WE MAY be spectacularly missing the point about undercover policing. Vile though it is, the alleged attempt to smear Stephen Lawrence's family is not the big issue. Nor, for all the pain it caused, is the fact that some undercover officers had sex with women activists who had no idea they were cops. And nor, even though it makes the flesh creep, is this week's allegation that officers used the birth certificates of dead babies to create fake identities. The most alarming claim is that some police who secretly infiltrated direct-action groups became agents provocateurs. In others words, as a court heard at an inquiry into a policeman who went undercover in a climate-change group, some officers may actually have encouraged, or even originated plots. If elite little units such as Special Branch's Special Demonstration Squad can exist, apparently with no senior supervision, who is to prevent an officer crossing the line between observing and encouraging? And if undercover officers incite climate-change, anti-capitalism or animal-rights activists, where else might they be busy? In several columns over the past few years I have expressed surprise that, time after time, the police and security services manage to foil terrorist plots just before the bombers, beheaders or hijackers would have struck. It is a remarkable track record. In view of this week's revelations, it may strike you as more than remarkable. Is it possible that some of the terrorist plots "foiled" by police and MI5 are not all they appear? Unthinkable? Of course it is. But then, until this week, who would have dreamed that British bobbies would steal the identities of dead children?

JUST when you think there's nothing left to invent, along comes the "hovering mug" with a handle that goes under the base of the mug to catch drips and protect wooden surfaces. One of the inventors declares proudly: "It's going to change the way people think about mugs." Calm down, lad. It's still only a mug.

YVONNE Davies knows all about the dangers of drugs. Her family went through "a living hell" as her brother, a cannabis smoker, descended into schizophrenia and depression. He was found dead in a canal in 1997. Mrs Davies is a magistrate and, as she sentenced a drug dealer last year, she told him of her family tragedy and an attempt to steer him away from drugs. Isn't that what magistrates are for, to bring their own experience and wisdom into the legal process? Apparently not. Yvonne Davies has now been sacked after 14 years on the bench for her "expression of personal views" which were deemed to be "inappropriate." If this sort of nonsense makes you despair, it probably has the same effect on other magistrates. I was talking to a long-serving JP a few weeks ago who is thoroughly disillusioned with the court system. He told me: "It's nothing more than a revenue-collecting operation."
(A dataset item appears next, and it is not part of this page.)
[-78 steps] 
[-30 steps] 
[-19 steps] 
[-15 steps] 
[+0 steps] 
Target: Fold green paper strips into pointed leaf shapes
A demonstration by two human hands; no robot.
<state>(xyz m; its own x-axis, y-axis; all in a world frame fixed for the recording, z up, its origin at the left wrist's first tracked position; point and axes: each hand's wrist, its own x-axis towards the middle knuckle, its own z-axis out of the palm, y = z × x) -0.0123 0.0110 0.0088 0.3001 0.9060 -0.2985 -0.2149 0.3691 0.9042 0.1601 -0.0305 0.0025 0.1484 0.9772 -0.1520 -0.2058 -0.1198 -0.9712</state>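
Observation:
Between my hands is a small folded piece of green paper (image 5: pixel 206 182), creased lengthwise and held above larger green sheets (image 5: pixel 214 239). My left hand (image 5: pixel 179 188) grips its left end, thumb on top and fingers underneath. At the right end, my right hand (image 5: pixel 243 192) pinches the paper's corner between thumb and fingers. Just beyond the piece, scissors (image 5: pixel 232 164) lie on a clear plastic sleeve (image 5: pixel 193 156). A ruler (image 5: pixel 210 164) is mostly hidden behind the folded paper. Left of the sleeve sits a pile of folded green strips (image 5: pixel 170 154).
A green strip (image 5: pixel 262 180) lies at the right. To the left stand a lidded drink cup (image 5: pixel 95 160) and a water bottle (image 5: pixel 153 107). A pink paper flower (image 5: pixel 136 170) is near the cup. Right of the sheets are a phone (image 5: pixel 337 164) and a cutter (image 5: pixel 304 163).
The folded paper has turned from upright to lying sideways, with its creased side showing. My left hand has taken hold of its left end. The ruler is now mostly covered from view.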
I AM fresh back from rambling over the hills and vales of Devon, fit as a flea and I'm striding home from our local paper shop. Slowly, an old chap with one of those NHS aluminium walking sticks that goes click-click with every step emerges from the library. I move out to overtake but the old chap suddenly accelerates. His walking stick is no longer going click-click but clickety-clickety, barely touching the ground. I step up the pace but the other man (who clearly needs a walking stick in the way that a goldfish needs a bicycle), puts on a sudden spurt and reaches his car. It is a large new BMW with – you've guessed – a blue disabled badge on display.

AS he crossed the Grand Canyon in high winds and without a safety harness or net, high-wire artist Nik Wallenda was seen to be murmuring prayers. I dare say they were on the lines of: "Oh, Dear Lord, why has thou, in thine infinite wisdom and mercy, made thine humble servant such a freekin' idiot?"

FOR a few grim weeks earlier this year we in the media had to endure the daily spectacle of the Leveson Inquiry in which the legal profession (noble, truthful, courageous, etc, etc) tore into the Press (slimy, underhand, intrusive, etc, etc) over the nasty business of phone hacking. You might well have formed the opinion that journalists were the only professionals hacking into other people's business. Not so. It is now revealed that most of the phone and computer hacking discovered by the Serious and Organised Crime Agency was done not by reporters but by legal firms, insurers and large corporations. Let us see m'learned friends talk their way out of this one.